The NEDA board approved the plan on Dec. 16, 2022.

The agency said the PDP would enable the economy to maintain a 6- to 7-percent growth this year and reach up to 8-percent growth by next year until 2028.

The government also set its sights on raising employment in the private sector to 53 to 55 percent and keeping unemployment at 4 to 5 percent.

The latest data from the Philippine Statistics Authority pegged the percentage of salary workers in private firms at 48.1 percent and unemployment at 4.2 percent as of November last year.

The government further aims to reduce poverty incidence to 8 to 9 percent by 2028. The latest recorded poverty incidence is 18 percent as of 2021.

‘Out of date’

Research group Ibon, however, didn’t think highly of that plan, describing it as a rehash of the same roadmap since the martial law regime of Marcos’ father.

Ibon said PDPs have had the same framework through the decades, making the economy more export-oriented as it is further opened up to foreign investors.

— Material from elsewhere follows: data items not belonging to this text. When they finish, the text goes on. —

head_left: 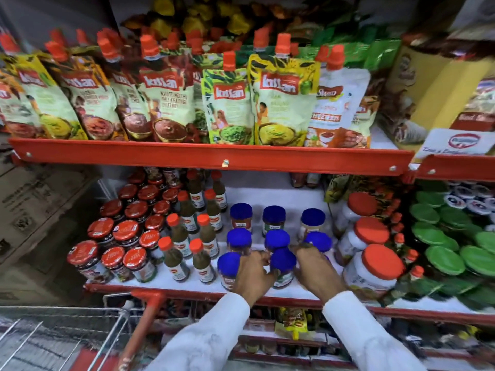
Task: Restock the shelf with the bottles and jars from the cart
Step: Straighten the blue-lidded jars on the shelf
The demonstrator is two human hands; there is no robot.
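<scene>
So the blue-lidded jar (282,266) sits at the front edge of the white shelf (267,195), middle column of the blue-lid group. The left hand (253,274) is pressed against its left side, fingers curled round it, so it's got a grip on the jar. The right hand (316,266) comes in on the jar's right, fingers bent toward it and the next blue lid behind; can't tell if it's actually gripping anything.

Left of the jar stand green sauce bottles with orange caps (174,259), then red-lidded jars (115,258). Right of it are big white tubs with orange lids (375,266), then green lids (444,259). Above it runs a red shelf rail (211,153) with spouted chutney pouches (166,103). Below and left of it is the wire cart (115,317) with its red handle.
</scene>
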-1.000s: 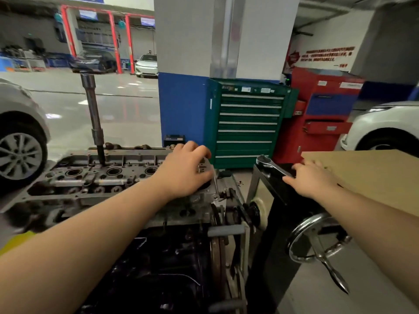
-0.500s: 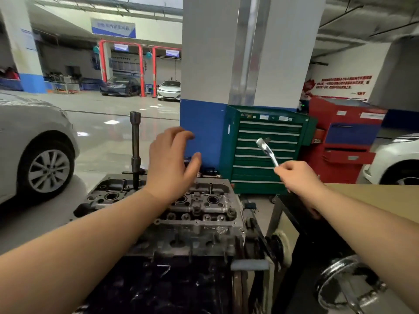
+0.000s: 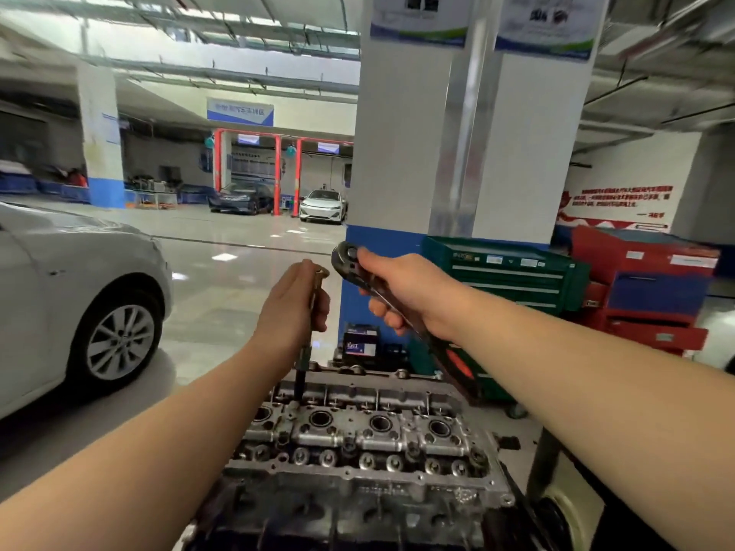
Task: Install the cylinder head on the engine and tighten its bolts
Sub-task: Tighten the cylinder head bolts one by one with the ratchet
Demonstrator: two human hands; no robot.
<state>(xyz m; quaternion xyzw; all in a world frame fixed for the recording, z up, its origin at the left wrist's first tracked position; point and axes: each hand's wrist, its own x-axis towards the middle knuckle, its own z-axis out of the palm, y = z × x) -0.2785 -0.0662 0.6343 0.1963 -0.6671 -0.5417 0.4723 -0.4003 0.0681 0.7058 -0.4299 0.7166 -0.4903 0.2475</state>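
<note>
Both hands have risen since half a second ago: the left hand (image 3: 292, 308), then spread open above the engine, now curls its fingers around the upper end of the long dark steel extension bar (image 3: 306, 344), and the right hand (image 3: 401, 292) has carried the chrome ratchet wrench (image 3: 378, 288) leftward until its round head (image 3: 347, 254) sits just beside the bar's top. The right hand grips the wrench by its shaft, and the dark handle with a red patch (image 3: 457, 361) trails down and to the right, so the tool's long axis slants from upper left to lower right. The extension bar stands nearly upright, its lower tip down in the grey cast-aluminium cylinder head (image 3: 358, 435) near the far left corner. That head lies flat on the dark engine block (image 3: 318, 522), its long axis running left to right, four round wells in a row facing up. Behind it stand a green steel drawer tool cabinet (image 3: 505, 272) and a red tool cabinet (image 3: 652, 288), drawers closed, contents hidden. A silver car (image 3: 71, 296) is parked at left.
</note>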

Amid that economic direction, manufacturing has fallen to its smallest share of the gross domestic product since the 1950s, while that of agriculture shrank to its smallest in the country’s history, the group said.

“The PDP is underpinned by an out-of-date free market globalization framework which is the very same approach that kept the Philippine economy persistently underdeveloped for the past decades,” Ibon said in a statement.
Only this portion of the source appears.